From the first line through the one containing "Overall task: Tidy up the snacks", restate the listing word for word, and give no other lines.

====================

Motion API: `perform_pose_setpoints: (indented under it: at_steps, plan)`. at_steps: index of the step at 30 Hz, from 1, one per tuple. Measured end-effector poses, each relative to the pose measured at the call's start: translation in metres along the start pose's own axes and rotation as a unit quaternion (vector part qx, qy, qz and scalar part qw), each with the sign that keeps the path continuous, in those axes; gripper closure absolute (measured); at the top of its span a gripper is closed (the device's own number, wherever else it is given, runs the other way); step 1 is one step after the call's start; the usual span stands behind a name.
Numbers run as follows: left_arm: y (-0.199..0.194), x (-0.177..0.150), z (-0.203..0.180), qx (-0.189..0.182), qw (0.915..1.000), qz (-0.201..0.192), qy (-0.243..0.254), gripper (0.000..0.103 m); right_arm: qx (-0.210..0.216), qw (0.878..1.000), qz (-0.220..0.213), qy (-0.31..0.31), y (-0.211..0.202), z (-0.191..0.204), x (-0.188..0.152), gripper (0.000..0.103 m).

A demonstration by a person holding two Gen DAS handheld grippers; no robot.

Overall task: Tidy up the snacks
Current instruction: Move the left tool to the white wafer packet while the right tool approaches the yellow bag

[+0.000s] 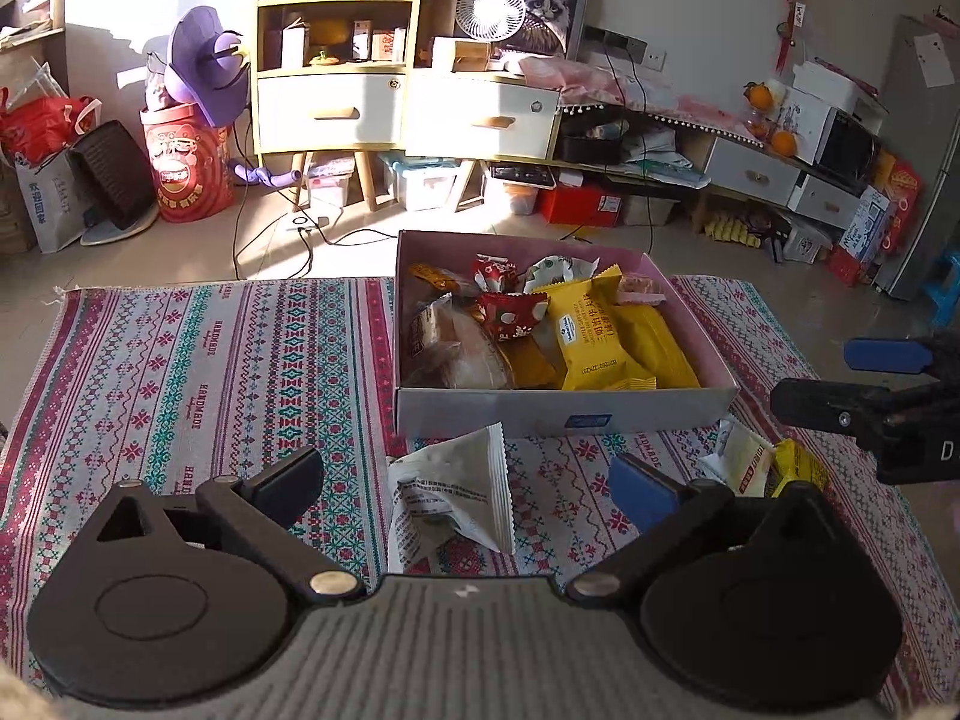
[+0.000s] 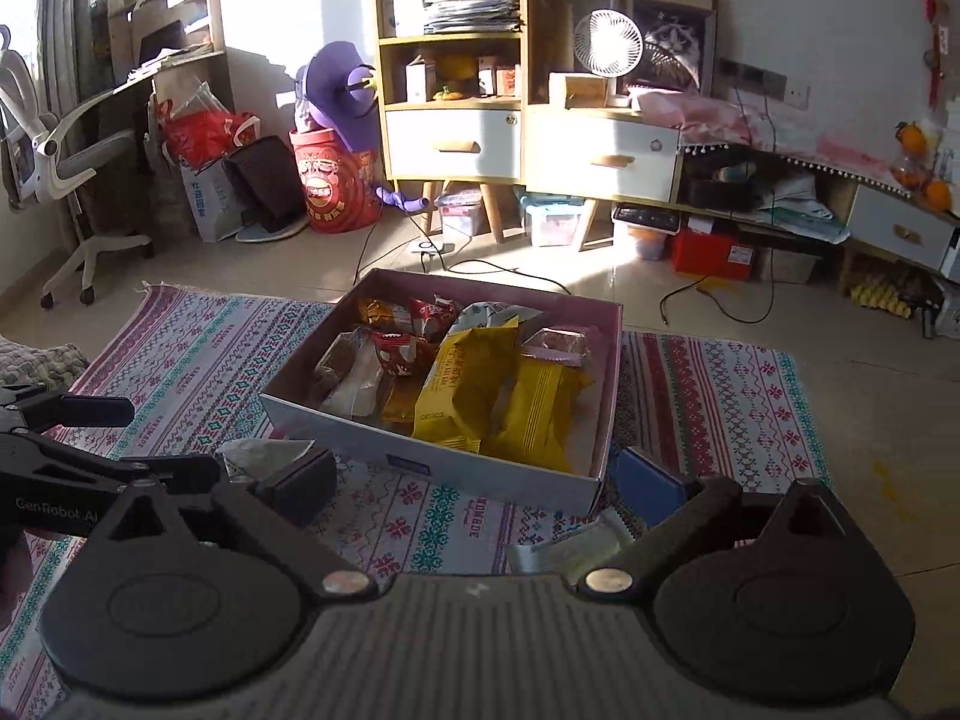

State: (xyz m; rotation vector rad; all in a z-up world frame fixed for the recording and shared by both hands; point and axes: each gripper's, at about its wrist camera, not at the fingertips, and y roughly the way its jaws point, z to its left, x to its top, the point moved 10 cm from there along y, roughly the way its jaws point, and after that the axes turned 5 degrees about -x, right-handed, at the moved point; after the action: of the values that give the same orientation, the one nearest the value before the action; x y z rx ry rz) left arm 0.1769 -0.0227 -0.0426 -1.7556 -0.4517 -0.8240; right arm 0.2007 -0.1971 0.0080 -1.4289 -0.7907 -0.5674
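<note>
Two snacks remain outside the box (image 1: 558,414): we hold the left gripper (image 1: 468,480) spread wide around the white packet (image 1: 450,498) on the patterned mat (image 1: 210,360), ready to clamp. The right gripper (image 2: 474,480) hangs open and empty above the second packet (image 2: 570,549).

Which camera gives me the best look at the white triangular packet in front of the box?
The left wrist view. There the white packet lies whole on the cloth, between the open fingers of the left gripper, just short of the box. The right wrist view shows only a corner of it, behind that gripper's own finger.
</note>
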Motion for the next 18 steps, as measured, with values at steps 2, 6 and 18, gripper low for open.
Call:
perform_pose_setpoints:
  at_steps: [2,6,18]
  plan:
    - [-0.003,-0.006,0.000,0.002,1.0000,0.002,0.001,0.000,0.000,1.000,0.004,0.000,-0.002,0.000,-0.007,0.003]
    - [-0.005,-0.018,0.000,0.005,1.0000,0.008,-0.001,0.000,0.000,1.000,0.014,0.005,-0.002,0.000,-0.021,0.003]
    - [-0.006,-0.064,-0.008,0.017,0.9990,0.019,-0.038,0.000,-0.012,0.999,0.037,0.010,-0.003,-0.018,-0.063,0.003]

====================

# TASK ANSWER
Motion API: `perform_pose_setpoints: (indented under it: at_steps, plan)`. at_steps: index of the step at 30 Hz, from 1, one per tuple. Measured end-effector poses, each relative to the pose measured at the call's start: translation in metres along the start pose's own axes and rotation as a unit quaternion (vector part qx, qy, qz and scalar part qw), each with the sign that keeps the path continuous, in those axes; gripper closure absolute (measured); at the top of its span a gripper is closed (the device's own number, wherever else it is given, runs the other way); step 1 is one step after the call's start; the usual span stands behind a name.
Numbers run as follows: left_arm: y (-0.199..0.194), x (-0.177..0.150), z (-0.203..0.180), qx (-0.189..0.182), qw (0.915..1.000), qz (-0.201..0.192), qy (-0.243..0.254), gripper (0.000..0.103 m); right_arm: qx (-0.210..0.216), qw (0.878..1.000), qz (-0.220..0.213), qy (-0.31..0.31), y (-0.211..0.202), z (-0.191..0.204), x (-0.188..0.152), gripper (0.000..0.103 m).

A demonstration by a person holding two Gen DAS handheld grippers; no robot.

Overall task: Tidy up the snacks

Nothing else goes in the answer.